Instructions to follow:
Exactly as written, transcribe the data from its opening line through the line containing "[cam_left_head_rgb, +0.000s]". Leave every picture out.

----

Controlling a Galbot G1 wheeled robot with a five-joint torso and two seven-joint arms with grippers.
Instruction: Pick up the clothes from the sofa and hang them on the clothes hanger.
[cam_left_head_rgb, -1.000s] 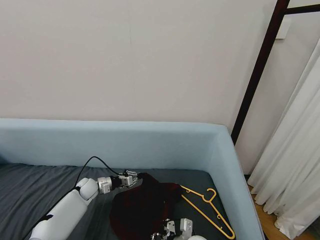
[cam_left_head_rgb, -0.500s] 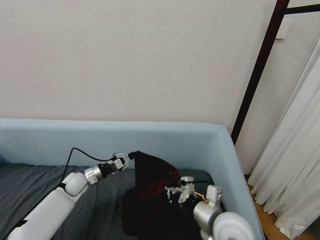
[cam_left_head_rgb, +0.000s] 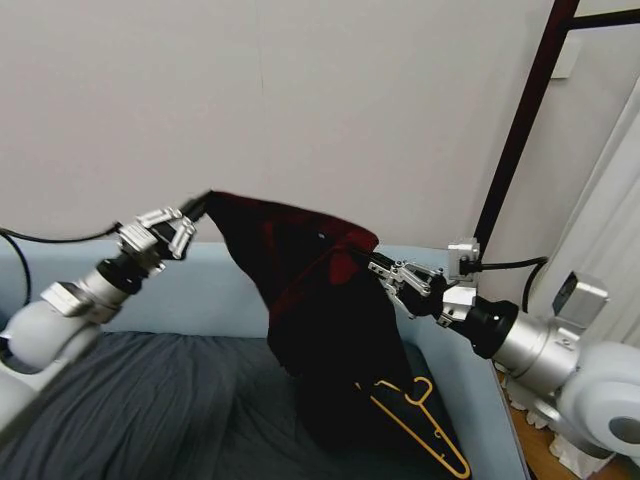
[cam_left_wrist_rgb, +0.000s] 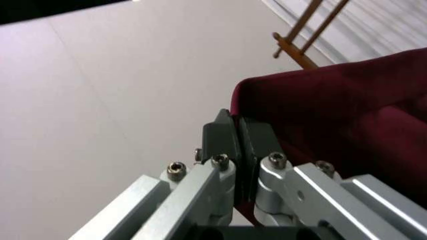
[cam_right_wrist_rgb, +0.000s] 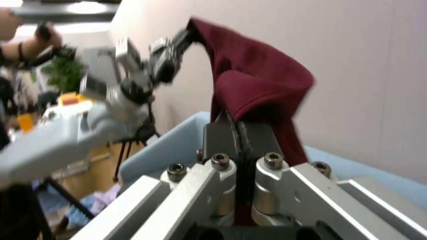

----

Response below:
Controlling a Galbot G1 wheeled robot with a five-joint torso and two seven-joint arms with grippers.
Instruction: Pick up the clothes from the sofa and hang them on the clothes hanger.
[cam_left_head_rgb, -1.000s] 
[cam_left_head_rgb, -0.500s] 
[cam_left_head_rgb, +0.000s] 

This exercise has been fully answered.